Esther told the truth to a king that she knew did not want to hear it. She told it knowing that it could have gotten her killed. She risked everything to tell it.

And the most amazing part is that she didn’t have to.

Esther had all that she needed. She was the queen. She had wealth. She had relative safety. She had the protection of the king. All she needed to do was keep her mouth shut, and she would have guaranteed that safety for herself.

But Esther couldn’t do that. She couldn’t see her cousin killed, and she couldn’t see her people exterminated. And so, even though it was a risk to even go into the king’s presence and invite him to that feast, she did. She took her own life into her hands and dared to stand up and in front of the powers that be in order to save others.

And then again at the feast, Esther stands up and tells the king, tells the world, her truth. And once again she is taking her life into her hands. But she manages to save her people. And all these centuries later, her people still celebrate her.

But when her cousin had first come to her and asked her to do this thing, when she stood trembling in front of the king, when she opened her mouth to speak those words, she didn’t know how things would turn out. Not only did she stand to lose her life, but she held the lives of her people in her hands.

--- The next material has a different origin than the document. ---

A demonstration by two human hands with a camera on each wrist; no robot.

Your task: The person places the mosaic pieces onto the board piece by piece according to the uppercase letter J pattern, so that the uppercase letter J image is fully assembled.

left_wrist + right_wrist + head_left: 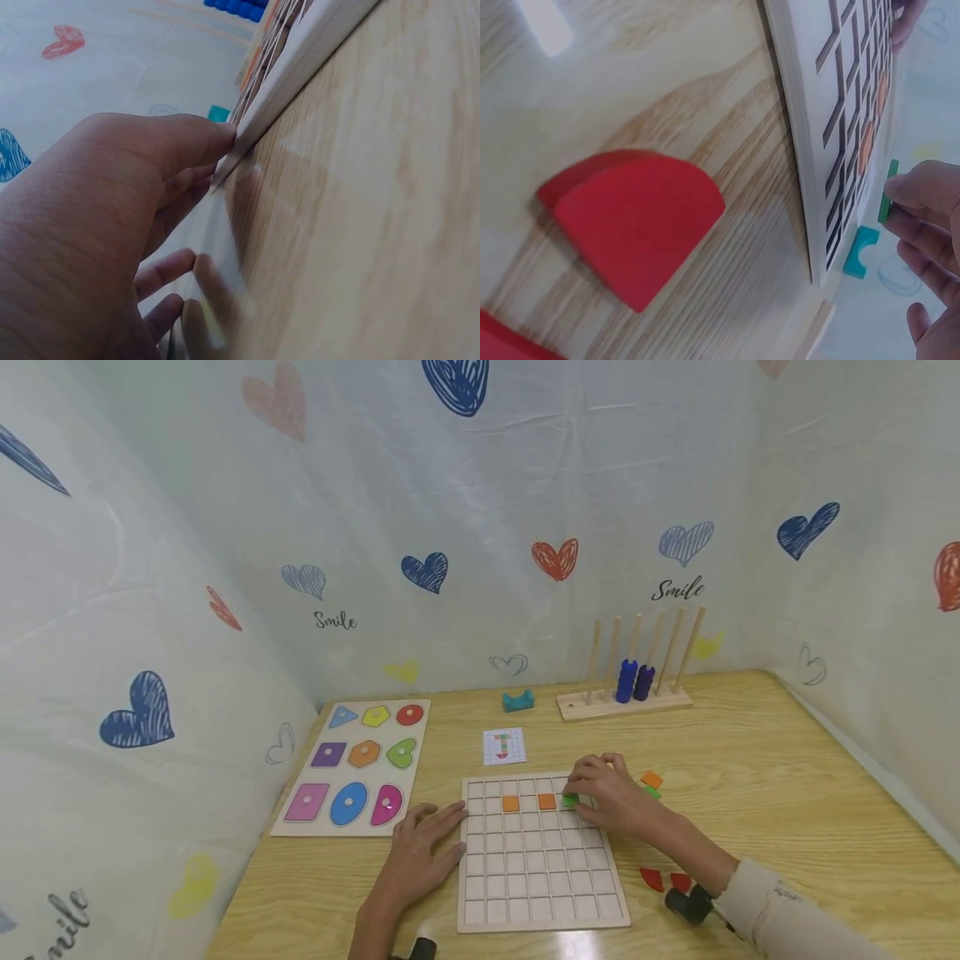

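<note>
A wooden grid board [517,864] lies on the table with two orange square tiles [511,803] set in its second row. My right hand [617,797] pinches a green square tile [889,192] between thumb and fingers, over the same row, right of the orange tiles. My left hand [422,852] rests at the board's left edge, thumb and fingertips touching it; the left wrist view shows the fingers [196,142] loosely spread there. Behind the board lies a pattern card [505,747] printed with a small coloured J shape.
Red quarter-round pieces [641,225] lie right of the board, with orange [652,778] and green tiles beyond. A shape puzzle board [352,768] is at left. At the back stand a peg stand [626,706] with blue and purple beads and a teal block [518,701].
</note>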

So why did she do it? Why not just be quiet, and let someone else be the hero?

Audre Lorde, the poet and civil rights activist, has an often quoted line: “Your silence will not protect you.” That has become a sort of rally cry for many different movements over the past few decades. Your silence will not protect you, so refuse to stand down, refuse to be quiet, and refuse to hide.

I think that her quote could use one qualifier. I think the truth is closer to this: your silence will not protect you…for long.

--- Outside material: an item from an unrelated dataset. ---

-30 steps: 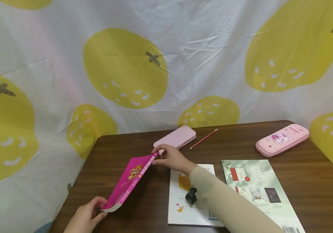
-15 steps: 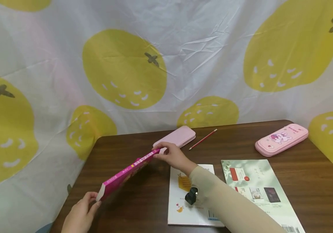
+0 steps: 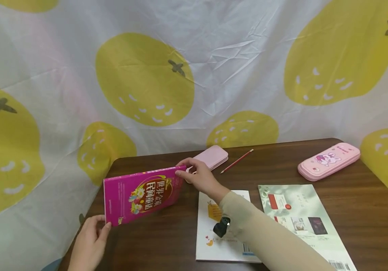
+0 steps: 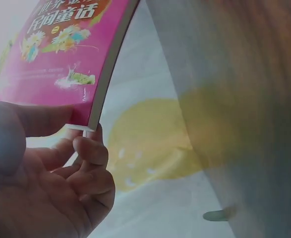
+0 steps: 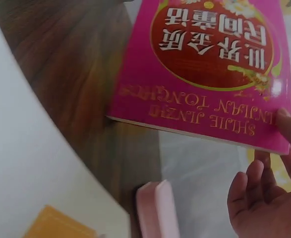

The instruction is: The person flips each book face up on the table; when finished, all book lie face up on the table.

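Both hands hold a magenta book (image 3: 122, 199) up over the left part of the table, its spine on top and its illustrated front cover facing the head camera. My left hand (image 3: 90, 241) pinches the lower left corner, thumb on the cover and fingers behind, as the left wrist view shows on the book (image 4: 61, 54). At the upper right corner, my right hand (image 3: 202, 177) grips the spine end between thumb and fingers. In the right wrist view the cover (image 5: 204, 59) appears upside down, with the right thumb at its corner.
A white book (image 3: 204, 241) lies under the right forearm, beside a pale green book (image 3: 302, 203). Behind the right hand is a plain pink case (image 3: 212, 156), with a red pencil (image 3: 237, 161) next to it. A pink rabbit-print pencil case (image 3: 329, 162) lies at the back right.
The magenta book has been turned over about its spine, so its front cover now faces the head camera. The left hand has risen slightly and moved left; the right hand has also risen slightly.
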The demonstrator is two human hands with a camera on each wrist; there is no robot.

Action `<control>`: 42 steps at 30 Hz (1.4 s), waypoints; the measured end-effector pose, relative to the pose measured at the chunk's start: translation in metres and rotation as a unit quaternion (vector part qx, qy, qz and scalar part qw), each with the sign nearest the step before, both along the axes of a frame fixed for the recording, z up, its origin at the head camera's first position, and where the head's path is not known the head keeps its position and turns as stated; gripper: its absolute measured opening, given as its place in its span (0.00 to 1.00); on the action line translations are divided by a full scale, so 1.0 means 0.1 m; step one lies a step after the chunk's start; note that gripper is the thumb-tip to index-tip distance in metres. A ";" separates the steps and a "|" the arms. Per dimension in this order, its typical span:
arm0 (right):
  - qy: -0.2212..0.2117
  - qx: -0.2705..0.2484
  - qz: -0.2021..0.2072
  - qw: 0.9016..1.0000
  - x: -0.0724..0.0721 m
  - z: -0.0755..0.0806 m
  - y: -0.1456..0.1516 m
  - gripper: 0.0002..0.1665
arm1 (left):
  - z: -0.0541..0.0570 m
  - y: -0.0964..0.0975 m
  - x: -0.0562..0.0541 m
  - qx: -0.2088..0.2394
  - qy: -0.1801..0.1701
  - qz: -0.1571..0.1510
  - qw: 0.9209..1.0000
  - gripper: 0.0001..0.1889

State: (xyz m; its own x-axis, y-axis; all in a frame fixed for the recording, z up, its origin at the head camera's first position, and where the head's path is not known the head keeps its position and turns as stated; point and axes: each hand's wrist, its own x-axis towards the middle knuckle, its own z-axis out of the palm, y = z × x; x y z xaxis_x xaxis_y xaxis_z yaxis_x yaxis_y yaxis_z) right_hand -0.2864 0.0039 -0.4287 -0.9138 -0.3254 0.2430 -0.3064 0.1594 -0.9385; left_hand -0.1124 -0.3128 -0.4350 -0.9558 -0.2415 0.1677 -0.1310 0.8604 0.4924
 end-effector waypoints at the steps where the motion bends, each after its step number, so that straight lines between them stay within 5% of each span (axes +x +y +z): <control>1: 0.000 0.000 -0.005 1.000 0.01 0.02 0.00 0.13 | 0.01 0.01 0.00 0.004 0.002 0.005 1.000 0.17; 5: -0.006 0.023 -0.027 0.999 0.06 0.08 -0.03 0.12 | 0.06 0.02 -0.02 0.025 -0.009 0.020 0.999 0.19; 10: -0.021 0.133 -0.032 0.990 0.09 0.09 -0.06 0.15 | 0.05 0.04 -0.03 0.051 -0.038 0.026 0.998 0.20; 18: -0.040 0.212 0.103 0.971 0.06 -0.06 -0.09 0.31 | -0.06 0.03 -0.05 0.024 -0.102 -0.005 0.994 0.19; 24: -0.005 0.282 0.126 0.951 0.06 -0.19 -0.13 0.37 | -0.20 0.05 -0.08 -0.002 -0.204 -0.030 0.979 0.24; 31: 0.029 0.373 0.112 0.921 0.06 -0.31 -0.21 0.35 | -0.21 0.06 -0.10 -0.053 -0.297 -0.045 0.952 0.30; 37: 0.040 0.412 0.080 0.907 0.13 -0.33 -0.20 0.33 | -0.20 0.05 -0.11 -0.082 -0.302 -0.046 0.949 0.32; 42: 0.079 0.430 0.060 0.897 0.29 -0.27 -0.16 0.35 | -0.08 0.02 -0.18 -0.087 -0.285 -0.071 0.952 0.30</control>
State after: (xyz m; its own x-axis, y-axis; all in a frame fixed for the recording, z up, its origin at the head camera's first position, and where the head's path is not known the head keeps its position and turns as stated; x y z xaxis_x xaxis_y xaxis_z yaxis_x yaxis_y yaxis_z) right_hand -0.2575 -0.0123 -0.4557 -0.8360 -0.5484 -0.0216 -0.4884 0.7613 -0.4265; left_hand -0.1302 -0.3109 -0.4434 -0.9241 -0.1196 -0.3630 -0.2113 0.9513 0.2244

Because we have all been silent sometimes when we have wanted to call out our truths. We have all seen something unjust without speaking up. We have all, at times, waited for others to be the hero. And in those moments, we have been safe.

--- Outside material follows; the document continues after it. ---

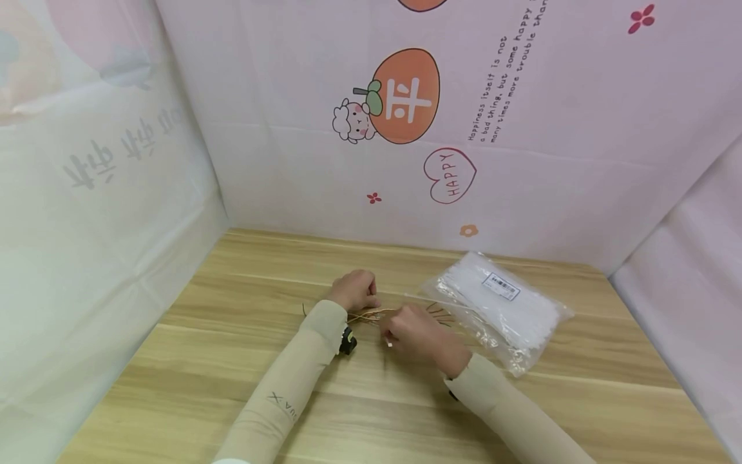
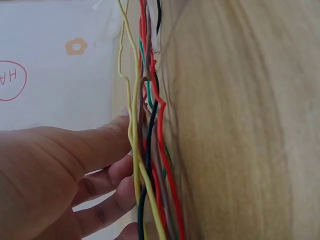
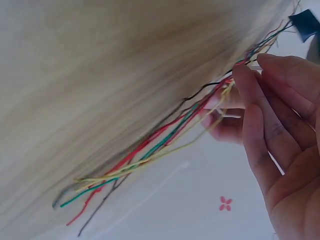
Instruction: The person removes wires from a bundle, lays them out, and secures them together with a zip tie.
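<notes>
A bundle of thin coloured wires (image 2: pixel 160 130), red, yellow, black, green and brown, runs between both hands just above the wooden table. My left hand (image 1: pixel 355 290) holds the bundle, its thumb against the wires and its fingers curled behind them, as the left wrist view shows. My right hand (image 1: pixel 417 332) pinches a white cable tie (image 1: pixel 390 345) beside the wires between thumb and forefinger; most of the tie is hidden by the fingers. In the right wrist view the loose wire ends (image 3: pixel 95 185) fan out past the hands.
A clear plastic bag (image 1: pixel 522 322) of white cable ties, with a barcode label (image 1: pixel 501 286), lies right of the right hand. A thin white strip (image 1: pixel 431 299) shows at the bag's left edge. Printed cloth walls (image 1: pixel 290 180) enclose the wooden table (image 1: pixel 232 309).
</notes>
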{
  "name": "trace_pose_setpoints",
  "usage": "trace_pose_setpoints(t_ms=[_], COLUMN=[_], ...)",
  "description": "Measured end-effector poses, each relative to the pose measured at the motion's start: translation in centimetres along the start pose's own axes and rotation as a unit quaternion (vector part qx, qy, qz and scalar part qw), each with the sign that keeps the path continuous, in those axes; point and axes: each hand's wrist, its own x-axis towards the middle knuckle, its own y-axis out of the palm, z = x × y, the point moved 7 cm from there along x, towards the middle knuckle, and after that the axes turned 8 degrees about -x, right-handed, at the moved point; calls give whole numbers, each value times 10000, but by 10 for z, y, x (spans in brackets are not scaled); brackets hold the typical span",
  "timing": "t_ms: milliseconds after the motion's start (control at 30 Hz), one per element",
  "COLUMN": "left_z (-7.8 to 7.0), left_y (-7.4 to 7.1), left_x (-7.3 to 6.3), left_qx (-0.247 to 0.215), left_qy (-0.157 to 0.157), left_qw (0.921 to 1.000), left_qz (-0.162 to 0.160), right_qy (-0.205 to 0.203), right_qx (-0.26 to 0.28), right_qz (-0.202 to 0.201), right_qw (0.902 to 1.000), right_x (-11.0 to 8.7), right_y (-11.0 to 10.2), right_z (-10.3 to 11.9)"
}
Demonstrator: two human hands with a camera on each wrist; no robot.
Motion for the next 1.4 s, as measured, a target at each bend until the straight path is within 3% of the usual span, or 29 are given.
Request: trace_pose_setpoints(t_ms=[367, 633, 867, 1200, 1400], left_z=[0, -2, -1, -4, -3], left_y=[0, -2, 3, 0, -2], left_x=[-1, -1, -2, -3, -6], left_qx=[107, 76, -107, -780, -1610], left_qy=[-20, 9, 182, 706, 721], left_qw=[9999, 9999, 9998, 9939, 9831], left_qz=[87, 76, -24, -342, -494], right_qy=[-423, -281, 560, 1786, 2338], right_qx=[-590, 87, 1241, 2282, 2647], right_qz=[-450, -503, -221, 169, -78], right_qw=[9963, 9983, 9904, 9569, 9355], right_x=[-17, -13, -2, 8, 10], right_y=[-32, -44, -35, -19, -12], right_z=[28, 27, 4, -26, -38])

But if we are honest with ourselves, that safety does not last long. It lasts only as long as it takes for our conscience to catch up with us. And only as long as it takes to see the toll that our silence has taken on others. And then, we really understand, that our silence will not protect us, just as it will not protect others.

Pastor Martin Niemoller, who lived in Nazi Germany, once wrote a statement about his own silence in the face of the

Pastor Martin Niemoller
Pastor Martin Niemoller

atrocities he was seeing:

First they came for the Socialists, and I did not speak out—
Because I was not a Socialist.
Then they came for the Trade Unionists, and I did not speak out—
Because I was not a Trade Unionist.
Then they came for the Jews, and I did not speak out—
Because I was not a Jew.
Then they came for me—and there was no one left to speak for me.

Niemoller ended up spending seven years in a concentration camp. In the end his silence did not protect him. But he survived the camps, and he became reflective about his silence. And part of his legacy became regretting that silence, and apologizing for it. In fact, after the war, he wrote that whenever he met a Jewish person, he said this: ‘Dear Friend, I stand in front of you, but we can not get together, for there is guilt between us. I have sinned and my people has sinned against thy people and against thyself.’

Downstairs this morning our elementary-aged children are learning the story of Esther. They’re learning it in a fun, age-appropriate way with crowns and costumes. But I hope that, at some level, they’re learning more than that. I hope they are learning that in the end, God made them for more than silence. God made them for courage.

I think our Jewish friends are right when they throw a party every year and retell this story. And I pray for our kids that if only they can learn what Esther learned. If they can learn to be people of courage and not people of silence, then I think that means today’s lesson will have been learned. that means we are raising children who will make this world a little better. If that happens, then surely that is worth a celebration. Amen?